*Task to carry out*
Please give again, exactly and in full, each line from the one holding "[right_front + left" to the end of the listing.

*Provided material*
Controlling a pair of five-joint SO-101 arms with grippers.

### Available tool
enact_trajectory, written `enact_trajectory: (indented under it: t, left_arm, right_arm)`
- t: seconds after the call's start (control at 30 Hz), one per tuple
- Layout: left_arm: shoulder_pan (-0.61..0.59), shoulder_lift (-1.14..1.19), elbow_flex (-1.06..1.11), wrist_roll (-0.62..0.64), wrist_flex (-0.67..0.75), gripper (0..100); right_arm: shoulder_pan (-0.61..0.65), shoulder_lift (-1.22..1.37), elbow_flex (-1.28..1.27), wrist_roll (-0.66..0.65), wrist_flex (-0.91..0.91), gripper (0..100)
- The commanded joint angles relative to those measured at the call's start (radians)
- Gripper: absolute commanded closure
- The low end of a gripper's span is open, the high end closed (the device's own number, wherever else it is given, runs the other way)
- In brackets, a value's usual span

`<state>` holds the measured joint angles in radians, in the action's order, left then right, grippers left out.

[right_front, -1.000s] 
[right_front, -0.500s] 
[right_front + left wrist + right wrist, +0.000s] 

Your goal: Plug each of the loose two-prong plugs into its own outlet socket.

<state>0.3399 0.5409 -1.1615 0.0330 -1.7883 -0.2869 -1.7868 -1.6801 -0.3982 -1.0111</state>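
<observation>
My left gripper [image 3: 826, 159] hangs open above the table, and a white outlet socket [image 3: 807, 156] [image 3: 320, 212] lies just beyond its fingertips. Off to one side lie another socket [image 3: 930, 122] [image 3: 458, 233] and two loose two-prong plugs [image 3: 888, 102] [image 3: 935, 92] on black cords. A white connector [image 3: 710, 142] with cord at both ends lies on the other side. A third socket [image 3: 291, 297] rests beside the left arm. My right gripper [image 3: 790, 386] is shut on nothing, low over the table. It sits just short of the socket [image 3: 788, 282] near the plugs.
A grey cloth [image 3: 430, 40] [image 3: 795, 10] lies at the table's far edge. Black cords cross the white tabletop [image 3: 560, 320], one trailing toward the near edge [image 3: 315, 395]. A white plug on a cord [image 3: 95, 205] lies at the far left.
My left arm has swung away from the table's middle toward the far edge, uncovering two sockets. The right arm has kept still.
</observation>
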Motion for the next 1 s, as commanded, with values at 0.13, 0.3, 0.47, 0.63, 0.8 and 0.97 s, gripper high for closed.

*Reply*
[right_front + left wrist + right wrist, +0.000s] 

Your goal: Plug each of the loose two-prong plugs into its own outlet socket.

<state>0.3399 0.5409 -1.1615 0.0330 -1.7883 -0.2869 -1.7868 -1.6801 -0.3982 -1.0111</state>
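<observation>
My left gripper [image 3: 826, 159] hangs open above the table, and a white outlet socket [image 3: 807, 156] [image 3: 320, 212] lies just beyond its fingertips. Off to one side lie another socket [image 3: 930, 122] [image 3: 458, 233] and two loose two-prong plugs [image 3: 888, 102] [image 3: 935, 92] on black cords. A white connector [image 3: 710, 142] with cord at both ends lies on the other side. A third socket [image 3: 291, 297] rests beside the left arm. My right gripper [image 3: 790, 386] is shut on nothing, low over the table. It sits just short of the socket [image 3: 788, 282] near the plugs.
A grey cloth [image 3: 430, 40] [image 3: 795, 10] lies at the table's far edge. Black cords cross the white tabletop [image 3: 560, 320], one trailing toward the near edge [image 3: 315, 395]. A white plug on a cord [image 3: 95, 205] lies at the far left.
My left arm has swung away from the table's middle toward the far edge, uncovering two sockets. The right arm has kept still.
</observation>
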Motion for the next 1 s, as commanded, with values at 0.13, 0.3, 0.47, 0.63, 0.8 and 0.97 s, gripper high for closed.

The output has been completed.